• **Exercise**: Print the data below verbatim, minus images.

☆ ☆ ☆ ☆ ☆

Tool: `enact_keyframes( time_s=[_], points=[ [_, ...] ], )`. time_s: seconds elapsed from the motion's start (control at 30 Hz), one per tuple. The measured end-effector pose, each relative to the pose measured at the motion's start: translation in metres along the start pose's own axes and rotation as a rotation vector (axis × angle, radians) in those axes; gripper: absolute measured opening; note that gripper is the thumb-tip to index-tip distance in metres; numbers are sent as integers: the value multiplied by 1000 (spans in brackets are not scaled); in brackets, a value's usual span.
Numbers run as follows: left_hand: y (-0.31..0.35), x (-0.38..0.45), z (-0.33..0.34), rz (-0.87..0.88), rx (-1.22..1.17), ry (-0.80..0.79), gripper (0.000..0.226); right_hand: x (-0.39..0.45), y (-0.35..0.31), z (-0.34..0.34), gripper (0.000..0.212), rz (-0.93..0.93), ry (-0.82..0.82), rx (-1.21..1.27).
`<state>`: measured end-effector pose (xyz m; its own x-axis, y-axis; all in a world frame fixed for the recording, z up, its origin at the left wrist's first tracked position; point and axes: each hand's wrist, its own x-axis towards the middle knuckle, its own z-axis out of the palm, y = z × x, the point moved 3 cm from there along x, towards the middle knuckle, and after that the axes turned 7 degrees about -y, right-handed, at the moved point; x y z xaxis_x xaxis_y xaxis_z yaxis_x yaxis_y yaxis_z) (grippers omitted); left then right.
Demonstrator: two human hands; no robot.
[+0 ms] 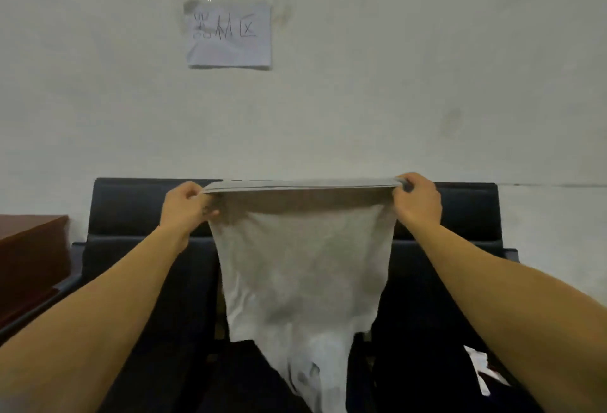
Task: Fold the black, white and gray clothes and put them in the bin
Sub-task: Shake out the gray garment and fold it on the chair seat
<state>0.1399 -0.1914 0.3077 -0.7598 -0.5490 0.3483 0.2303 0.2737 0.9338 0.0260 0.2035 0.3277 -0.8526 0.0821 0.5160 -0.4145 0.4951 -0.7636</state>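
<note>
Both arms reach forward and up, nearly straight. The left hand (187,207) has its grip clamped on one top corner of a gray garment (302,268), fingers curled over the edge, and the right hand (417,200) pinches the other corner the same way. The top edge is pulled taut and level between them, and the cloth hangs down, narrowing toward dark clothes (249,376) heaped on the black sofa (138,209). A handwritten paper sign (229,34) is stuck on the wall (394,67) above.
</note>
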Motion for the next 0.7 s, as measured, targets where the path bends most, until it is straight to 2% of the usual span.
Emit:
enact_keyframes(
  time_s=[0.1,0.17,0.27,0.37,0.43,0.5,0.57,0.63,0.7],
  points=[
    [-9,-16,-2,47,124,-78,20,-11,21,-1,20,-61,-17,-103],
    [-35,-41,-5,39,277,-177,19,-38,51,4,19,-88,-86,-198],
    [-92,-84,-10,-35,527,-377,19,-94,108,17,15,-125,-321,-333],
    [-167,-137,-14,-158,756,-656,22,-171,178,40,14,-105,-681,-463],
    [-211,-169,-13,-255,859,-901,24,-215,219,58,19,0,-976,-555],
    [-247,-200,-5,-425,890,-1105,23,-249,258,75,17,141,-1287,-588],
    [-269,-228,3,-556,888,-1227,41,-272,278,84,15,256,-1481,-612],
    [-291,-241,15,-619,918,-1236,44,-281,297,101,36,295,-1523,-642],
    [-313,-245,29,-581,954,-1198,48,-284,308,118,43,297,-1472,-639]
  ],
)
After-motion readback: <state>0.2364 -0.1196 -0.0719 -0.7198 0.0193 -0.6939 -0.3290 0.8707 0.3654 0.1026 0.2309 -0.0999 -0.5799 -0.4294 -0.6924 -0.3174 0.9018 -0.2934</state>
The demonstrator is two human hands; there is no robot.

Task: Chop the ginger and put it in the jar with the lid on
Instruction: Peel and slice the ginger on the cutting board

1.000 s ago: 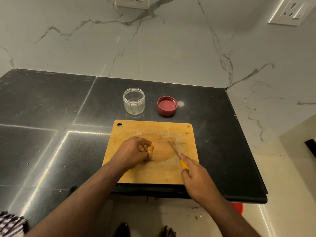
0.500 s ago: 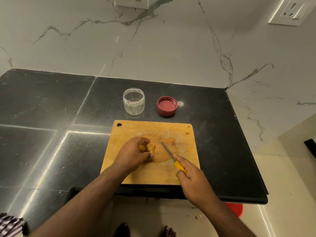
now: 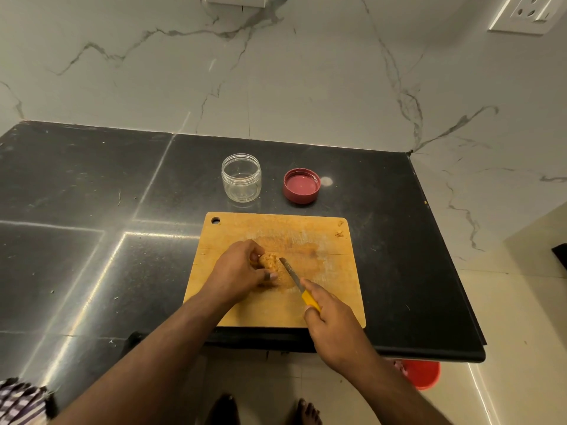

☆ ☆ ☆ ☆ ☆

• **Response**:
Tool: `enact_keyframes( time_s=[_], points=[ [_, ...] ], )`. time_s: seconds elapsed from the motion's start (control at 30 Hz), one per tuple. The measured end-effector pose, each relative to the pose measured at the motion's start: translation in metres along the start pose's own axes and rotation as a rotation vector (axis × angle, radians) in those axes; gripper: absolute measured opening; note that gripper is the thumb-tip to index-tip distance in metres; numbers are sent as integers: the value multiplied by 1000 (spans in brackets are not scaled); in brackets, a value's usual span.
Numbers run as follows: left_hand: y (-0.31..0.35), x (-0.38..0.45), z (-0.33..0.34), rz (-0.87..0.88), rx (-1.22..1.17), ry (-0.80..0.79), gripper (0.000..0.226); right_hand: x (-0.39..0.45), y (-0.35..0.31), z (-0.34..0.34), gripper (0.000..0.212), rz (-0.93..0.93), ry (-0.82..0.82), rx (-1.21..1.27).
`<state>`: measured end-effector pose (xyz m; its own x-axis, y-axis; all in a world frame fixed for the recording, z up, its origin at the left wrist's first tracked position; point and axes: each hand's wrist, its own x-axis towards the middle knuckle, its own z-axis out of the palm, y = z × x, the point moved 3 cm from there along x, towards the middle knuckle, and after that the axes turned 7 degrees about -y, right-handed, at the moved point; x y z xaxis_x xaxis_y xaxis_z yaxis_x yaxis_y yaxis_z) (grippers omitted); left then right.
Demonstrator: two human hands; no robot.
[+0 ms] 
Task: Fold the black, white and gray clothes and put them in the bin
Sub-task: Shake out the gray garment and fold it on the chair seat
<state>0.1399 -0.1914 0.3077 -0.7598 -0.5490 0.3483 0.2303 0.2737 0.9338 0.0260 0.2035 0.3277 -0.8526 0.0821 0.5160 -0.4145 0.4951 -0.7636</state>
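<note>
Both arms reach forward and up, nearly straight. The left hand (187,207) has its grip clamped on one top corner of a gray garment (302,268), fingers curled over the edge, and the right hand (417,200) pinches the other corner the same way. The top edge is pulled taut and level between them, and the cloth hangs down, narrowing toward dark clothes (249,376) heaped on the black sofa (138,209). A handwritten paper sign (229,34) is stuck on the wall (394,67) above.
</note>
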Motion for the next 0.7 s, as measured, targets where the path bends most, until it is straight to 2% of the usual span.
Emit:
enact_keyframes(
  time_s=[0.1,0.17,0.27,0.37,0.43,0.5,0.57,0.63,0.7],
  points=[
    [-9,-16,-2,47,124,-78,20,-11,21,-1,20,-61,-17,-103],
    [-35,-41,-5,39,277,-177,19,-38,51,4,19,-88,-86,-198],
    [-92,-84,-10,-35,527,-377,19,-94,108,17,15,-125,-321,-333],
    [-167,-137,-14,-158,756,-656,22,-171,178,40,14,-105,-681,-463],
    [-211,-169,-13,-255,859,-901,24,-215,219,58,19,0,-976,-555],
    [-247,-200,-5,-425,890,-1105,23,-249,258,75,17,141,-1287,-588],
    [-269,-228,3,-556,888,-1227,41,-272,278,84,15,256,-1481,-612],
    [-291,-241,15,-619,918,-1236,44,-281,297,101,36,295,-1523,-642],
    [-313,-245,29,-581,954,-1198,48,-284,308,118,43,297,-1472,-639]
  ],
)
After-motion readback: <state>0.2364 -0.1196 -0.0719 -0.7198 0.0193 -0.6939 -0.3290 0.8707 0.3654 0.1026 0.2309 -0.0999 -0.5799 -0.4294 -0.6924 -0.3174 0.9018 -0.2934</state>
The demonstrator is two human hands; there is no robot.

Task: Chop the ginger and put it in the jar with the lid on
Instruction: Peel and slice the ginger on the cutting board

1.000 s ago: 
0.500 s ago: 
now: 

With this, the output is complete.